Simple Design of Experiments – Analysis of Variance (Anova)
So I have an upcoming engineering project I’m working on… I’m trying to optimize an unusual powered propulsion system. I’m still working on a iOS / Android app to take detailed response data, but that’s another story. Right now I’m wondering how I’m going to do the statistical analysis for the testing when I begin to accumulate results. In the old days, I’ve used MiniTab. I can remember doing a whole lot of Gage R&R (Repeatability and Reproducibility) studies using that tool. A gage R&R study is really an Anova experiment which quantifies measurement error in a system. (Can you measure the thickness of a piece of paper using a wooden 12″ ruler? Of course not, etc…) MiniTab is an awesome software program, but holy moly is it expensive. Ouch. I’m wondering in this day and age is there is an open source alternative. And that’s what this posting is all about. I thought I’d build an experiment, and then attempt to analyse it with open source (read that as “free”) available software.
First off. I wanted an experiment that would be cheap and easy to do. Something that would be easy to understand. Something I (or anybody else) could test easily. And here’s what I came up with.
The Coin Drop Test
- Factors (each factor will have two levels):
- Size of Coin (Dime or Quarter)
- Height of drop (60″ or 30″)
- Coin Release Orientation (horizontal or on edge)
- Drop Hand Technique (finger/thumb or two fingers)
- Target Surface (exercise mat vs deep pile carpet)
- Distance from dropped coin to target center (C to C, inches)
The target is a piece of masking tape with a simple ‘X’ marked on it. For the target surface I used two different floor surfaces. My initial thought was that the deep pile carpet would preclude coins from bouncing too far away from the target, relative to the gym mat. I used two different easily available coins.. a quarter and a dime. I would have thought the heavier coin might travel less than the dime. Coin release orientation? My initial thought is that a coin dropped “flat” would remain close to the target. Obviously I knew there would be a lot of variation in the test results. I wanted to see where an experiment with lots of variability might go. I designed a full factorial experiment (2^5). In fact I ran each test four times for a total of 128 different tests. I was very carefully to randomize the tests. I used a simple random number generator, then re-sorted the test criteria in an XL sheet.

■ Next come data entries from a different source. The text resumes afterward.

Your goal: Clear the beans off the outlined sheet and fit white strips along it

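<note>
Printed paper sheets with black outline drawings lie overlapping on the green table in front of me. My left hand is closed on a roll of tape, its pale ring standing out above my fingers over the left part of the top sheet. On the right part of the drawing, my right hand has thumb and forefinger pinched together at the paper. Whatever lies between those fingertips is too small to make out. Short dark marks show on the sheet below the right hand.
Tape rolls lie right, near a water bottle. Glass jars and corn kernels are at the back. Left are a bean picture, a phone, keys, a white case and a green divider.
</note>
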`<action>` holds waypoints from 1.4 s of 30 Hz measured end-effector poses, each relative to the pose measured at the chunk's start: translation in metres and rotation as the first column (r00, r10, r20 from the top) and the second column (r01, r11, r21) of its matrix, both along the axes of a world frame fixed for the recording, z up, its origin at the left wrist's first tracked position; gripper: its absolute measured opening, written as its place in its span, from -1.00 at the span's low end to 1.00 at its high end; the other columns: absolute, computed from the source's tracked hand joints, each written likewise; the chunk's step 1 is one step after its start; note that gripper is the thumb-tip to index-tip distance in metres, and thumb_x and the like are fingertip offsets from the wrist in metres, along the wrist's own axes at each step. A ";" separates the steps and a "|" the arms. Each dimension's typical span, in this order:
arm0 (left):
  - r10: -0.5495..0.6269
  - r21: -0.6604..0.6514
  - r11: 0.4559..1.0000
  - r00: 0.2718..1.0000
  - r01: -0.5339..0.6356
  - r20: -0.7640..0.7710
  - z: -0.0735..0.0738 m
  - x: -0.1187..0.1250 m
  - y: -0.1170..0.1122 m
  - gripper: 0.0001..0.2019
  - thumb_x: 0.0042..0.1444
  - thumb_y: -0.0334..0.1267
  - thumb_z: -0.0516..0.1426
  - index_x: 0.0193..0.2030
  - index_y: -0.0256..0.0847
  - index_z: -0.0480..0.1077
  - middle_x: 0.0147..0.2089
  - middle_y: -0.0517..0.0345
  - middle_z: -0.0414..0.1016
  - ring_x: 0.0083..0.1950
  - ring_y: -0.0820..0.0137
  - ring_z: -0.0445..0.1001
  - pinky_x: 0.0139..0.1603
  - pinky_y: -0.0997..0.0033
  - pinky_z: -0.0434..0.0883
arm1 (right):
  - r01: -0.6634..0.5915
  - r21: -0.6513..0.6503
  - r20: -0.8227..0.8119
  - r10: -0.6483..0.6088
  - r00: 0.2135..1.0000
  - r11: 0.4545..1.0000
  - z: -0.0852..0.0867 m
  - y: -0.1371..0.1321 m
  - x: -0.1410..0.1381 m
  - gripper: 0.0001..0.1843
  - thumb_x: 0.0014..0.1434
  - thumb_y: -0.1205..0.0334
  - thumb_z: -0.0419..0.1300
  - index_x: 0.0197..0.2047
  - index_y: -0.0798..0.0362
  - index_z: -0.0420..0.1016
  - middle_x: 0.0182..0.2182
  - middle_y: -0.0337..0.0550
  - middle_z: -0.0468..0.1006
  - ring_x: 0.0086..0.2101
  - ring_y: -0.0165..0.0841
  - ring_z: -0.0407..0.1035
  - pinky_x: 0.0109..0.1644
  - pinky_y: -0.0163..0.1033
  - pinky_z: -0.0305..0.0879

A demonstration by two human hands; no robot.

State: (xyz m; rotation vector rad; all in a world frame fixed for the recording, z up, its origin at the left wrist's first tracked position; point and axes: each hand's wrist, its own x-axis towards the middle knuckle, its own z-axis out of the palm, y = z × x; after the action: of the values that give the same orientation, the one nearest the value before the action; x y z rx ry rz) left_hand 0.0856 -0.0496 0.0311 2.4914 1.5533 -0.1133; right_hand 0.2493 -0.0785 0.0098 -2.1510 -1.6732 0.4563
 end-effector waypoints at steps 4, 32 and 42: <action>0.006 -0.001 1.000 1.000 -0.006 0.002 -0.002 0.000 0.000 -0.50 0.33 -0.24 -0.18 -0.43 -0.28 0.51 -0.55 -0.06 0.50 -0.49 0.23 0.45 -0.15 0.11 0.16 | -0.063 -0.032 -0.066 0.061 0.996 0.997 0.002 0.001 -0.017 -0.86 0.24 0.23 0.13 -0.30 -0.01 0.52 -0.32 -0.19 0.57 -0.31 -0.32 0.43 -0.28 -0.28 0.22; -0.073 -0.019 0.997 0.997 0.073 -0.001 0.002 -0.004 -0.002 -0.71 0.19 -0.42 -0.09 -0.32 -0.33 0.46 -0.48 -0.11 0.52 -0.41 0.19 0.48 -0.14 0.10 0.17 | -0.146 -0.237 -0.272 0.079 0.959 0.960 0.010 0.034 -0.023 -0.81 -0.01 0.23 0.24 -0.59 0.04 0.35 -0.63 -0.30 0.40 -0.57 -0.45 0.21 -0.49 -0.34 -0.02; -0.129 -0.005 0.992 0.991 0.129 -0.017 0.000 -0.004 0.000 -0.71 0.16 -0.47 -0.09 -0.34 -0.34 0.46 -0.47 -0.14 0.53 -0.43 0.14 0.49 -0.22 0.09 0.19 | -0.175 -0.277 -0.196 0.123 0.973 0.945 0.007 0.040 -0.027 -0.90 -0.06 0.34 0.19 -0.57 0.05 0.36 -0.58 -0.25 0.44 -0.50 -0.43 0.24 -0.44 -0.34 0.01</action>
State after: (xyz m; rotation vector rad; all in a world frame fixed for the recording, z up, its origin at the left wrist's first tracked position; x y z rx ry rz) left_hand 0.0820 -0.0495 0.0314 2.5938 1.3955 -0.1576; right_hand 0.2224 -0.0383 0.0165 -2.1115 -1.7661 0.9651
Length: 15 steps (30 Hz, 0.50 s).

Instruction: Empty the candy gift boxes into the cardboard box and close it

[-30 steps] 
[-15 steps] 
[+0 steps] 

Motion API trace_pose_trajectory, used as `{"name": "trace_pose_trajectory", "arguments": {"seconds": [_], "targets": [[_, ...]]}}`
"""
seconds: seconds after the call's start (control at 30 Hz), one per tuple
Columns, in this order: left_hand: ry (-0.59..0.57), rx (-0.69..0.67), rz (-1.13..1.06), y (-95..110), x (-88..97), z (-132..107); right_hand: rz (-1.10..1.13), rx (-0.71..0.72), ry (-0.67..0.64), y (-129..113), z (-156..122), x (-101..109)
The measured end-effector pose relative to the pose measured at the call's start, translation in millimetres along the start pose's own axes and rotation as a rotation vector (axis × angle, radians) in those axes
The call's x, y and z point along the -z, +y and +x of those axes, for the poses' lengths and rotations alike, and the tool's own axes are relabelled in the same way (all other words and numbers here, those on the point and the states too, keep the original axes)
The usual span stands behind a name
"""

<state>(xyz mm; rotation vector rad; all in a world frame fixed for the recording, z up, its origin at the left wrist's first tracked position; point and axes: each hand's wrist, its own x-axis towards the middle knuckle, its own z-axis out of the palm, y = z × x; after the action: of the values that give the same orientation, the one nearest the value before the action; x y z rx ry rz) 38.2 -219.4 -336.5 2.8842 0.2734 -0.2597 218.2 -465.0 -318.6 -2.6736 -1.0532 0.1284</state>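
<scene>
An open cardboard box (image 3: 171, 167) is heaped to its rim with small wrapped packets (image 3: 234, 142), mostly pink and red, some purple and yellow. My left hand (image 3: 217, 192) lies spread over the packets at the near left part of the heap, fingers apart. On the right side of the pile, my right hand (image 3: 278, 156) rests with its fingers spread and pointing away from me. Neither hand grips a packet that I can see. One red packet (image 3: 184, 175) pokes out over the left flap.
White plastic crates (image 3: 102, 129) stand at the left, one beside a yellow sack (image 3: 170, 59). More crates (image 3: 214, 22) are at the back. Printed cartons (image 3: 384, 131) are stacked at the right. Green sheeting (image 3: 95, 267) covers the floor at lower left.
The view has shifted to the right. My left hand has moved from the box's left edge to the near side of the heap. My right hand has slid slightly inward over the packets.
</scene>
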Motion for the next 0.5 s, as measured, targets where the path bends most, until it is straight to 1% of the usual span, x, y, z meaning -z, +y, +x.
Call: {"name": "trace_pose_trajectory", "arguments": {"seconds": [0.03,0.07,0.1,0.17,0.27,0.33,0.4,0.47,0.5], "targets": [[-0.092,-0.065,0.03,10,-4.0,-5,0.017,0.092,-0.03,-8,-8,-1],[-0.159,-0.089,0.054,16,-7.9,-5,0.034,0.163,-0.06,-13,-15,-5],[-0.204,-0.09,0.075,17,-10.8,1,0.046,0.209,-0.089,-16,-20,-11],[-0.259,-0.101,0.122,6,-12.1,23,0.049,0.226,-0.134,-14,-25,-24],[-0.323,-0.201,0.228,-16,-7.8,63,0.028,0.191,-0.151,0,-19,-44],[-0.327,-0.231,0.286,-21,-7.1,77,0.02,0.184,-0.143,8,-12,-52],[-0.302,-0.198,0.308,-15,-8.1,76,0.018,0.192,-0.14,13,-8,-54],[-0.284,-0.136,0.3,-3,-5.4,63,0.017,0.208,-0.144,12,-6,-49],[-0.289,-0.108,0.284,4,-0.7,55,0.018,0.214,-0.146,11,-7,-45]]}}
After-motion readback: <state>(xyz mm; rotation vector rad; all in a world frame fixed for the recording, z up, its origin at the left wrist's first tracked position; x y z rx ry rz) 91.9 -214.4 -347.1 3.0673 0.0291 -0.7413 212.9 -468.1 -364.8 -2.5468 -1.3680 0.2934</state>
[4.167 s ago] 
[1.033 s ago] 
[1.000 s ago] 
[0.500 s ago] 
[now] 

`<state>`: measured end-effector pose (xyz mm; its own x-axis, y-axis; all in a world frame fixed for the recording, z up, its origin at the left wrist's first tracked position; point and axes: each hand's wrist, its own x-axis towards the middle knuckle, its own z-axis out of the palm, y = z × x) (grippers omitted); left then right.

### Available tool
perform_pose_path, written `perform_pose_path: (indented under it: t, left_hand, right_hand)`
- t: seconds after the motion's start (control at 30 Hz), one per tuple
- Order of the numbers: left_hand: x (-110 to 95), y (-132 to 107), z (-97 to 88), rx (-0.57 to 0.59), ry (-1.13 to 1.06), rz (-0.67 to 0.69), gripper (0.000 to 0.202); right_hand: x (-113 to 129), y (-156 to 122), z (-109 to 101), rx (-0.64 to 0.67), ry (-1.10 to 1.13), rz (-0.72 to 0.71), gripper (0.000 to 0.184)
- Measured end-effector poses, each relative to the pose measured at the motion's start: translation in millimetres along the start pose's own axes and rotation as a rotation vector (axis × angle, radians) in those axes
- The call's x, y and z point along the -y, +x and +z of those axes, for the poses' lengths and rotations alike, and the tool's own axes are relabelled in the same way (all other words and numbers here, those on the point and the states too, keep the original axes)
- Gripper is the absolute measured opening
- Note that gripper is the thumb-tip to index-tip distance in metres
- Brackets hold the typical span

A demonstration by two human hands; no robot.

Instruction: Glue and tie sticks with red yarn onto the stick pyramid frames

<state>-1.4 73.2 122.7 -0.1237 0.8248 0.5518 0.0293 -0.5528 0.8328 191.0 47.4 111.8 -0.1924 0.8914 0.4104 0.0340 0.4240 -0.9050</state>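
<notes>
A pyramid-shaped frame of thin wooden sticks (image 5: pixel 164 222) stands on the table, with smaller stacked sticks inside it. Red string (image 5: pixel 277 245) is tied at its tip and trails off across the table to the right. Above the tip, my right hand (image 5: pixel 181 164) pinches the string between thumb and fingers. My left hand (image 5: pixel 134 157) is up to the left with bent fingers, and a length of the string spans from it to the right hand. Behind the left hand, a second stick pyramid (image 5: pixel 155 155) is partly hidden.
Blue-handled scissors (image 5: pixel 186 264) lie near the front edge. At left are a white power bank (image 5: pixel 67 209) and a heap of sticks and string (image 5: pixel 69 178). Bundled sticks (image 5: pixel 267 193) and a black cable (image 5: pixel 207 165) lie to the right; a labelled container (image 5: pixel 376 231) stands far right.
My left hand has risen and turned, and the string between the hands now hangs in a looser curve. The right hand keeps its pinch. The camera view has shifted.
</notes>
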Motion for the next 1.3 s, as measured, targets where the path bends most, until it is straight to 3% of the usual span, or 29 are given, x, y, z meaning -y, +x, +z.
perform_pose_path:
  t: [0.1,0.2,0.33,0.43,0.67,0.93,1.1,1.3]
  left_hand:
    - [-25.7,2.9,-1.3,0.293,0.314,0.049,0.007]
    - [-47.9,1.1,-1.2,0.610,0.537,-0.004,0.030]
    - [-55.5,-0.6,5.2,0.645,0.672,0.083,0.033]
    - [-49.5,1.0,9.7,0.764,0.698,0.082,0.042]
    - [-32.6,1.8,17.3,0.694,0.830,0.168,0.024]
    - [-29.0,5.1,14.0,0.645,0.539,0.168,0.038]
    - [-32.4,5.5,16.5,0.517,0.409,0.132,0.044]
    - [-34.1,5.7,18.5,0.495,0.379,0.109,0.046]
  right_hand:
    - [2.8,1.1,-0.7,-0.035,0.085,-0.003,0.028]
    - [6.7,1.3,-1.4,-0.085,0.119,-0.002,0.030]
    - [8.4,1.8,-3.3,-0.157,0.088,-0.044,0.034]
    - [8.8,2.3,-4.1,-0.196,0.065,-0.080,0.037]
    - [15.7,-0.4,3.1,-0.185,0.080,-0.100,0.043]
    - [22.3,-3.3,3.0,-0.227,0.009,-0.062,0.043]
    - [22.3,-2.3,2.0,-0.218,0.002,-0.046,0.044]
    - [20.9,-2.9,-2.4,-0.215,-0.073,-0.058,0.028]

A couple of observations, notes: It would be best to decide before you start how accurate you want to be in your measurement. Round off to nearest inch? Nearest half inch? Or find a metric tape measure and measure in mm or cm? I started with nearest 1/4″ and that was probably not necessary. There was a lot of variability in the drop technique. Quite a few times, when using the two finger coin on edge method, when using a dime, the dime would stick to my fingers delaying the drop. Its funny, but by paying close attention to the test, you can sometimes spot unexpected trends, something you want to test in the next round of analysis.
And if you want to repeat or modify this experiment, here is the raw data! Do note, there are two columns there to aid in the randomization of the experimental design. Check out the columns original_order and random_order. Sort by one column or the other as necessary. In normal order it’s pretty easy to see how this full factorial experiment was setup.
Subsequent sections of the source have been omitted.